The value of \(\text{ALE}(x_i)\) is the main effect of feature \(x_i\) as compared to the average effect of that feature. For example, the value of \(\text{ALE}(x_1)=0.75\) at \(x_1=0.7\), if we sample data from the joint distribution \(p(x_1, x_2)\) (i.e. realistic data points) and \(x_1=0.7\), then we would expect the first order effect of feature \(x_1\) to be \(0.75\) higher than the average first order effect of this feature. Seeing that the \(\text{ALE}(x_1)\) plot crosses zero at \(x_1\approx 0.45\), realistic data points with \(x_1\approx 0.45\) will have effect on \(f\) similar to the average first order effect of \(x_1\). For realistic data points with smaller \(x_1\), the effect will become negative with respect to the average effect.

ALE-plots

Note

The interpretation of ALE plots is mainly qualitative—the focus should be on the shape of the curve at different points in the feature range. The steepness of the tangent to the curve (or the slope of the linear interpolation) determines the size of the effect of that feature locally—the steeper the tangent, the bigger the effect.

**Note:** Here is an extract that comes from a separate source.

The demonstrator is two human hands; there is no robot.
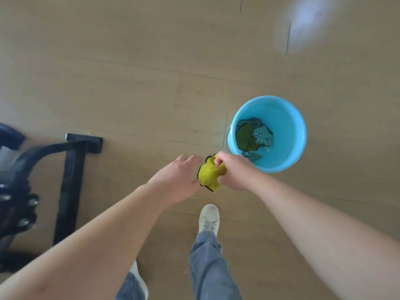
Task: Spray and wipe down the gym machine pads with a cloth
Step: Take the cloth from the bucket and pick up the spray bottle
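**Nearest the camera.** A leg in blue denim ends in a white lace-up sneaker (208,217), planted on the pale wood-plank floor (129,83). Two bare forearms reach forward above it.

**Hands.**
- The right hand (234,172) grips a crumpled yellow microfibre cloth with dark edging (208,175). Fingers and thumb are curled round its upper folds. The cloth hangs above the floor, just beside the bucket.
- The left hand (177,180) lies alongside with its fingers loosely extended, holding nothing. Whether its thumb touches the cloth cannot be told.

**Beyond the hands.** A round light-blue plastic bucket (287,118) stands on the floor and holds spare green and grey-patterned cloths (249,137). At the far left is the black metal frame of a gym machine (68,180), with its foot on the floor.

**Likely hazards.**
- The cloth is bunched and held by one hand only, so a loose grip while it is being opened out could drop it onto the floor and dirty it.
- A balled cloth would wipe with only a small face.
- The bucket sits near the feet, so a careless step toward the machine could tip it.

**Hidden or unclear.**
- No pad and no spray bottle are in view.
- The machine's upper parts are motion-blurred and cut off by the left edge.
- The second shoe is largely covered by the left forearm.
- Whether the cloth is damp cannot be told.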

Because the model \(f(x_1, x_2) = 3x_1 + 2x_2^2\) is explicit and differentiable, we can calculate the ALE functions analytically which gives us even more insight. The partial derivatives are given by \((3, 4x_2)\). Assuming that the conditional distributions \(p(x_2\vert x_1)\) and \(p(x_1\vert x_2)\) are uniform, the expectations over the conditional distributions are equal to the partial derivatives. Next, we integrate over the range of the features to obtain the uncentered ALE functions:

\begin{align} \text{ALE}_u(x_1) &= \int_{\min(x_1)}^{x_1}3dz_1 = 3x_1 - 3\min(x_1) \\ \text{ALE}_u(x_2) &= \int_{\min(x_2)}^{x_2}4z_2dz_2 = 2x_2^2 - 2\min(x_2)^2. \end{align}

Finally, to obtaine the ALE functions, we center by setting \(c_i = \mathbb{E}(\text{ALE}_u(x_i))\) where the expectation is over the marginal distribution \(p(x_i)\):

\begin{align} \text{ALE}(x_1) &= 3x_1 - 3\min(x_1) - \mathbb{E}(3x_1 - 3\min(x_1)) = 3x_1 - 3\mathbb{E}(x_1) \\ \text{ALE}(x_2) &= 2x_2^2 - 2\min(x_2)^2 - \mathbb{E}(2x_2^2 -2\min(x_2)^2) = 2x_2^2 - 2\mathbb{E}(x_2^2). \end{align}

This calculation verifies that the ALE curves are the desired feature effects (linear for \(x_1\) and quadratic for \(x_2\)) relative to the mean feature effects across the dataset. In fact if \(f\) is additive in the individual features like our toy model, then the ALE main effects recover the correct additive components (Apley and Zhu (2016)). Furthermore, for additive models we have the decomposition \(f(x) = \mathbb{E}(f(x)) + \sum_{i=1}^{d}\text{ALE}(x_i)\), here the first term which is the average prediction across the dataset \(X\) can be thought of as zeroth order effects.